WHAT THE TASK ASKS ::
Apart from the pictures, return every line of the listing exactly.

━━━ RAW DATA ━━━

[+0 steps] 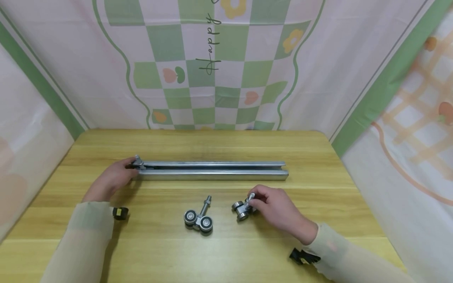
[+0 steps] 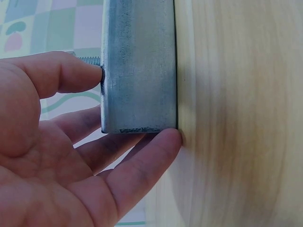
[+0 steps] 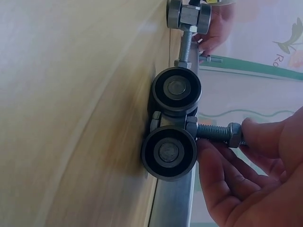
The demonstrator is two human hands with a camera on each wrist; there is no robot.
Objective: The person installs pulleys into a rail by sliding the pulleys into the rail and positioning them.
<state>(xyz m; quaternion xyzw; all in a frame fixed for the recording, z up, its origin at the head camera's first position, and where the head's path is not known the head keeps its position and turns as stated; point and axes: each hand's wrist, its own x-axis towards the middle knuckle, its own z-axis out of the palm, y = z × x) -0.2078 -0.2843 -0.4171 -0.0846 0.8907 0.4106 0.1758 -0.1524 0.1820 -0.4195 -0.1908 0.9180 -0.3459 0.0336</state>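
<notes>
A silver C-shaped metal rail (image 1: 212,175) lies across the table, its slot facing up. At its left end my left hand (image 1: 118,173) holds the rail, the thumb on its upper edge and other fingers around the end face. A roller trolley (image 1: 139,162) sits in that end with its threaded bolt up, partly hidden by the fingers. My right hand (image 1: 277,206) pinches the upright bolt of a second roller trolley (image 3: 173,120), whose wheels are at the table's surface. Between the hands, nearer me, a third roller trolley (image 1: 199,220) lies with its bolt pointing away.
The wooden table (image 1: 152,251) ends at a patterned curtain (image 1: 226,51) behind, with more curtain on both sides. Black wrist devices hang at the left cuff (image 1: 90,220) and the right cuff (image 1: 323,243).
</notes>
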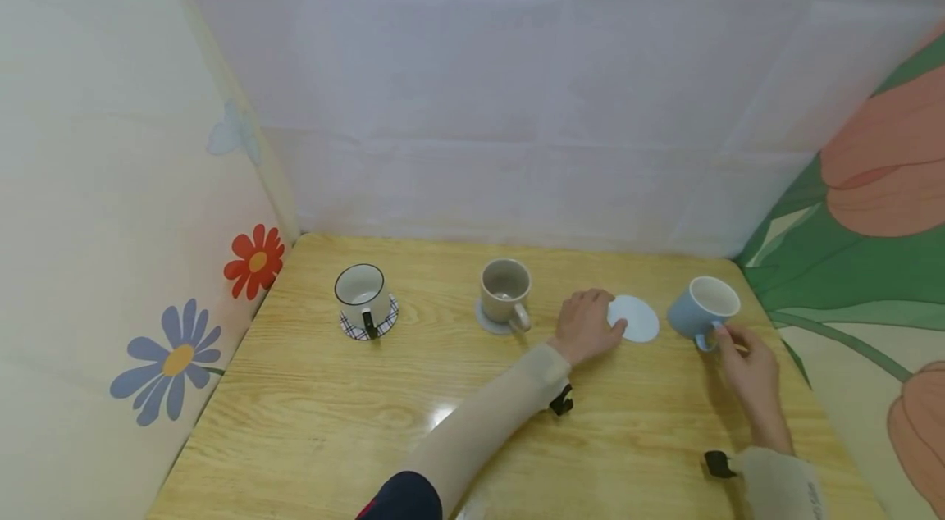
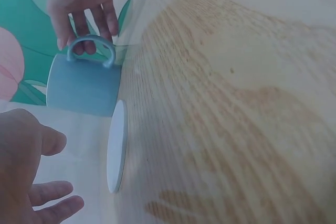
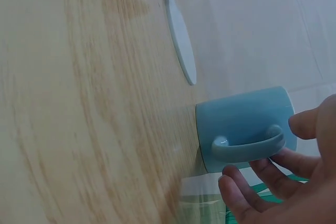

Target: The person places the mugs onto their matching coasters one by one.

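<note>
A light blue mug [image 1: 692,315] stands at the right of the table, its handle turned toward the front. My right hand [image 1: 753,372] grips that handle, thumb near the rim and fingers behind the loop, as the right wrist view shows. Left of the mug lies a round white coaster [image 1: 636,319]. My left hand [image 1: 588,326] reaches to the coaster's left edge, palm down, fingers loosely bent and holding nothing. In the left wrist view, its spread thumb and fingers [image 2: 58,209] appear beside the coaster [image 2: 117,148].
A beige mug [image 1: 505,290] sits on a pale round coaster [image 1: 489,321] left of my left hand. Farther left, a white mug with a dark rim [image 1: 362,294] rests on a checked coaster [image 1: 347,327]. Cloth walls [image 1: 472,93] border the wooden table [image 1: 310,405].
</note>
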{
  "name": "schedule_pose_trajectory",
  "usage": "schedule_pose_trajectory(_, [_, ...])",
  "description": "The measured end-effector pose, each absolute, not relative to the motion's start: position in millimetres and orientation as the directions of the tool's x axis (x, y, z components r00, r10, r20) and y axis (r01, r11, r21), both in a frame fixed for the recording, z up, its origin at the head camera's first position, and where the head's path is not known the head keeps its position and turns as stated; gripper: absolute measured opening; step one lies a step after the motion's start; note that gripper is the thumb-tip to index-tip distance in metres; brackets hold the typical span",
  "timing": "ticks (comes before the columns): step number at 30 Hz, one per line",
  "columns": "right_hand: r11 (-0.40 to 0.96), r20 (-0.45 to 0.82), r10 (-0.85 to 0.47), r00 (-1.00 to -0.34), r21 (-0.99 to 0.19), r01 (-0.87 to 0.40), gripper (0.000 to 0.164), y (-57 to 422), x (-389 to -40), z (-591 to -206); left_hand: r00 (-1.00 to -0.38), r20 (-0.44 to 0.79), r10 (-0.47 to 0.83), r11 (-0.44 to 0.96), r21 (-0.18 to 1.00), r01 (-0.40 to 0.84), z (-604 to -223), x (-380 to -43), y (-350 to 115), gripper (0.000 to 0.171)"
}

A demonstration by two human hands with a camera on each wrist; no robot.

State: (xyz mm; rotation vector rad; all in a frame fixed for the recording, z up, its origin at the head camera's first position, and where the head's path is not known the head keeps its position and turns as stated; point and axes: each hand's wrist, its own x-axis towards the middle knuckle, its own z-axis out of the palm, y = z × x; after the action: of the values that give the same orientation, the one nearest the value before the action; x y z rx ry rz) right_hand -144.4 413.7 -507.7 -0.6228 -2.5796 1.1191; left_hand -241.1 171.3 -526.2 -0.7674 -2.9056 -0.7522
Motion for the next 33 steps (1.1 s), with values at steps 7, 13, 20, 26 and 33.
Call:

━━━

EXERCISE SOLUTION ::
[+0 steps] 
[+0 steps] 
[+0 steps] 
The demonstrator is two human hands with a camera on each wrist; there is no robot.
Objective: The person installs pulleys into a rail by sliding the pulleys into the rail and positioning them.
<state>(xyz m; quaternion xyzw; all in a frame fixed for the recording, z up, its origin at the head camera's first position, and where the head's path is not known the head keeps its position and turns as stated; point and axes: each hand's wrist, its own x-axis towards the middle knuckle, its own z-axis out of the palm, y = z × x) -0.2078 -0.2843 -0.4171 -0.0846 0.8907 0.4106 0.1758 -0.1524 0.1820 -0.4195 -0.1908 0.9180 -0.3459 0.0336</state>
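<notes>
A silver C-shaped metal rail (image 1: 212,175) lies across the table, its slot facing up. At its left end my left hand (image 1: 118,173) holds the rail, the thumb on its upper edge and other fingers around the end face. A roller trolley (image 1: 139,162) sits in that end with its threaded bolt up, partly hidden by the fingers. My right hand (image 1: 277,206) pinches the upright bolt of a second roller trolley (image 3: 173,120), whose wheels are at the table's surface. Between the hands, nearer me, a third roller trolley (image 1: 199,220) lies with its bolt pointing away.
The wooden table (image 1: 152,251) ends at a patterned curtain (image 1: 226,51) behind, with more curtain on both sides. Black wrist devices hang at the left cuff (image 1: 90,220) and the right cuff (image 1: 323,243).
</notes>
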
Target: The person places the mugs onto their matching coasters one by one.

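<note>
A light blue mug [image 1: 692,315] stands at the right of the table, its handle turned toward the front. My right hand [image 1: 753,372] grips that handle, thumb near the rim and fingers behind the loop, as the right wrist view shows. Left of the mug lies a round white coaster [image 1: 636,319]. My left hand [image 1: 588,326] reaches to the coaster's left edge, palm down, fingers loosely bent and holding nothing. In the left wrist view, its spread thumb and fingers [image 2: 58,209] appear beside the coaster [image 2: 117,148].
A beige mug [image 1: 505,290] sits on a pale round coaster [image 1: 489,321] left of my left hand. Farther left, a white mug with a dark rim [image 1: 362,294] rests on a checked coaster [image 1: 347,327]. Cloth walls [image 1: 472,93] border the wooden table [image 1: 310,405].
</note>
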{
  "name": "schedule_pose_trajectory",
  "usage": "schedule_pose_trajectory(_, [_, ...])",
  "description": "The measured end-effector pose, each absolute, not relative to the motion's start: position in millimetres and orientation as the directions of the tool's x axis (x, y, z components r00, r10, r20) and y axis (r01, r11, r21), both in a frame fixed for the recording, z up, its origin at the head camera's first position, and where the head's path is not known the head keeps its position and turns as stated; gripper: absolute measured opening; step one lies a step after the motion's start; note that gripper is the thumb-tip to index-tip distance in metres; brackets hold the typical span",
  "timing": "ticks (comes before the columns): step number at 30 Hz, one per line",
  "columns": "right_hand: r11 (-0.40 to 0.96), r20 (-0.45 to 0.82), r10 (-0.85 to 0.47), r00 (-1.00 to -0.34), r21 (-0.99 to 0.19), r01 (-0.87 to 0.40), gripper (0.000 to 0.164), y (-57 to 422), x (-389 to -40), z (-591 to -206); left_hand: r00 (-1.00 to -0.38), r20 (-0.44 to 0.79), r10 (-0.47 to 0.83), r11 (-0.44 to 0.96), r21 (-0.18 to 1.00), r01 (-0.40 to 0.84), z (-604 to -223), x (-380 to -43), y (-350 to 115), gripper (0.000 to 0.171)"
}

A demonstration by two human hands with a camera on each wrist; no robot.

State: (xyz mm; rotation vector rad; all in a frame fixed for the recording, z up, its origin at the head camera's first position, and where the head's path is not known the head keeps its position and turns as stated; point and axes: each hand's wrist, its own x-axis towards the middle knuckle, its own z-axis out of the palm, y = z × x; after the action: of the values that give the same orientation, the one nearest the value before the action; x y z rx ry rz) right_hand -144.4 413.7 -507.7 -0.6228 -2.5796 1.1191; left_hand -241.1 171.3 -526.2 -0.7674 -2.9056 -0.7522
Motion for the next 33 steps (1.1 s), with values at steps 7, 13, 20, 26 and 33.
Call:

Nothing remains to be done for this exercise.